**What is expected**
Copy each line of the listing below where the word "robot" turns up.

**Record excerpts**
___

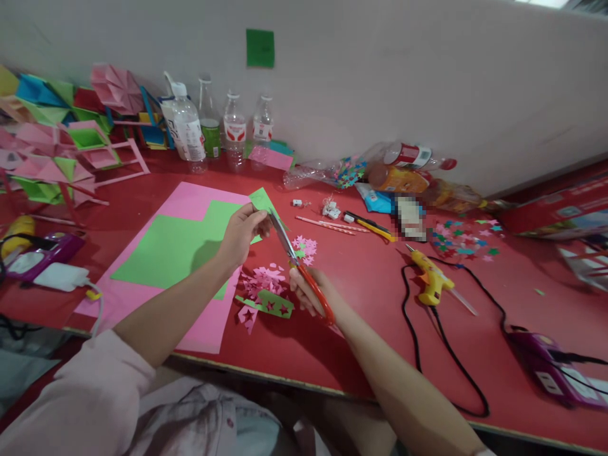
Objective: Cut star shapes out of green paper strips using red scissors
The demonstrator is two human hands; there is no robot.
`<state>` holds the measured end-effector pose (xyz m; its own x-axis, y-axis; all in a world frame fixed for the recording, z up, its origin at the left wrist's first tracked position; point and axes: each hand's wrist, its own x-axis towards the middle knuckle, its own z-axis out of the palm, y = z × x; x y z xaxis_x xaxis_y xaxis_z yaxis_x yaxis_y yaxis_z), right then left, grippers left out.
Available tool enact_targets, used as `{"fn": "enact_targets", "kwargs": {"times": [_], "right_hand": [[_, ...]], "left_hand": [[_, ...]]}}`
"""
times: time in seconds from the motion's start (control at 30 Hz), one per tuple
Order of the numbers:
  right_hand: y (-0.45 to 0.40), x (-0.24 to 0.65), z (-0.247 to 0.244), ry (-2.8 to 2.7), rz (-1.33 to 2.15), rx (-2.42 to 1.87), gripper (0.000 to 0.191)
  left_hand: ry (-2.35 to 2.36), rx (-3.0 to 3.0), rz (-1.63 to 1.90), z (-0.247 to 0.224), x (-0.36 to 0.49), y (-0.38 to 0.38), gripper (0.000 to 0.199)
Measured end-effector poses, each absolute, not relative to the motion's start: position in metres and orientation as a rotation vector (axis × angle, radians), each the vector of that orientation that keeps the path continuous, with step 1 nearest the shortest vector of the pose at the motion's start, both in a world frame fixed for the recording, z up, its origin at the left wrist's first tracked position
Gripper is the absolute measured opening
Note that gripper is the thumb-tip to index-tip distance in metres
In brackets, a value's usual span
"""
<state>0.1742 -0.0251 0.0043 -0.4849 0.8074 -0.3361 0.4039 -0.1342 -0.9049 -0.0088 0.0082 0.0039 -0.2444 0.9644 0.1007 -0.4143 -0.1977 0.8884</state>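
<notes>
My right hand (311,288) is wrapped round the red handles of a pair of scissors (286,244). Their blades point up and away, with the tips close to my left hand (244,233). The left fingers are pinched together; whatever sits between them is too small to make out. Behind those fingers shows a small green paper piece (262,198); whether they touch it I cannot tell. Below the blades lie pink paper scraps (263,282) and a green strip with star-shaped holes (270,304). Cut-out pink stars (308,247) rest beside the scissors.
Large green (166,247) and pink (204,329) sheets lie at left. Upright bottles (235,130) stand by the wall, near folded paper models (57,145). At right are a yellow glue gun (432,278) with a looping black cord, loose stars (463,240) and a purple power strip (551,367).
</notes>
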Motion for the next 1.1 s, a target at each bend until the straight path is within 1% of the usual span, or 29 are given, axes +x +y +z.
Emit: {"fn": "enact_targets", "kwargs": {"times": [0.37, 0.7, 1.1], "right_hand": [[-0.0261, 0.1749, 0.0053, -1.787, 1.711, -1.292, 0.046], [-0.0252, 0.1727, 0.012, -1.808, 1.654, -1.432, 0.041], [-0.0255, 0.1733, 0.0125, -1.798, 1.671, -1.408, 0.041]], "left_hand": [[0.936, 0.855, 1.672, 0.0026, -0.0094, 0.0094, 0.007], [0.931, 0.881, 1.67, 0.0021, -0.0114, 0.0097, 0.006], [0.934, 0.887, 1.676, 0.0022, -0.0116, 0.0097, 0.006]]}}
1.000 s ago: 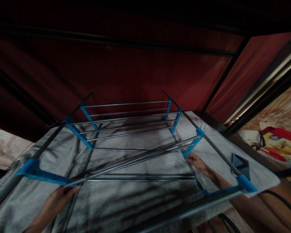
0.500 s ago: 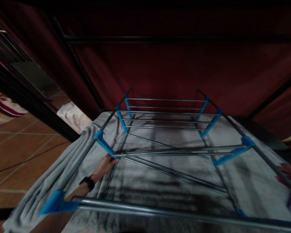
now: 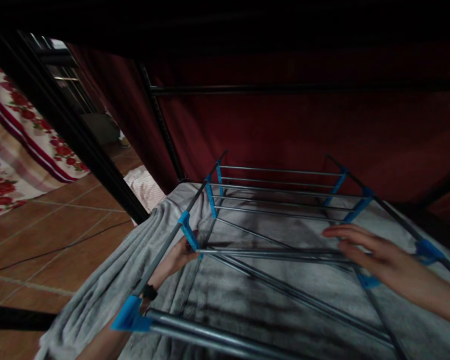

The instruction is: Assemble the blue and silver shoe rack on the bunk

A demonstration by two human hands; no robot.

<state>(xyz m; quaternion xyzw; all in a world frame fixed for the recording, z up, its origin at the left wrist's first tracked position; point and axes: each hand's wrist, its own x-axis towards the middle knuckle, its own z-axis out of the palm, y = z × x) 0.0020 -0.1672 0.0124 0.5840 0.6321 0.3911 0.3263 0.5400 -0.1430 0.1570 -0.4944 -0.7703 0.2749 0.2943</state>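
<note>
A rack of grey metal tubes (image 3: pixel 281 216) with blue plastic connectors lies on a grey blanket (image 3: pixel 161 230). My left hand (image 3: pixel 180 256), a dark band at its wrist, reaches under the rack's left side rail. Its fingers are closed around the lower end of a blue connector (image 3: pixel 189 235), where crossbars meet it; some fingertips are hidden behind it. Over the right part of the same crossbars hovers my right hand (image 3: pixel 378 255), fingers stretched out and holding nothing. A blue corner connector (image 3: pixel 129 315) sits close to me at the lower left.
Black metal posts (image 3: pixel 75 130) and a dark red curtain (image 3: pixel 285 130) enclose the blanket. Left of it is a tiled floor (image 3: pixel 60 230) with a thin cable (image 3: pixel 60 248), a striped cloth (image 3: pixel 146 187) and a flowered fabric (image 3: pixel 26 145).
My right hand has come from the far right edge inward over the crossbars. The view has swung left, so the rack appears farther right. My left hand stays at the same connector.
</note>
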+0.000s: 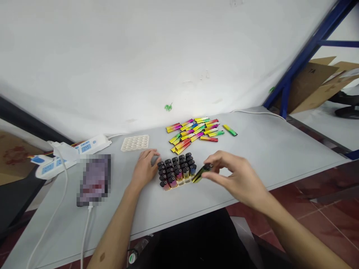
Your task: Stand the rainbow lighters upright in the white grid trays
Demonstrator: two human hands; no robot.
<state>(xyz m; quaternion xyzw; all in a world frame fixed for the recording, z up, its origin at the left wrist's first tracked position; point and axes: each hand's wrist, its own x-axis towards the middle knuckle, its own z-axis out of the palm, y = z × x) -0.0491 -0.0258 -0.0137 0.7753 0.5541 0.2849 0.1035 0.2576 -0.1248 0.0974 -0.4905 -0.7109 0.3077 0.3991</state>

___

**Answer to the exercise**
The demonstrator is two human hands; there is no robot.
A demonstration by two human hands; no robot.
Demonstrator: two human hands; no robot.

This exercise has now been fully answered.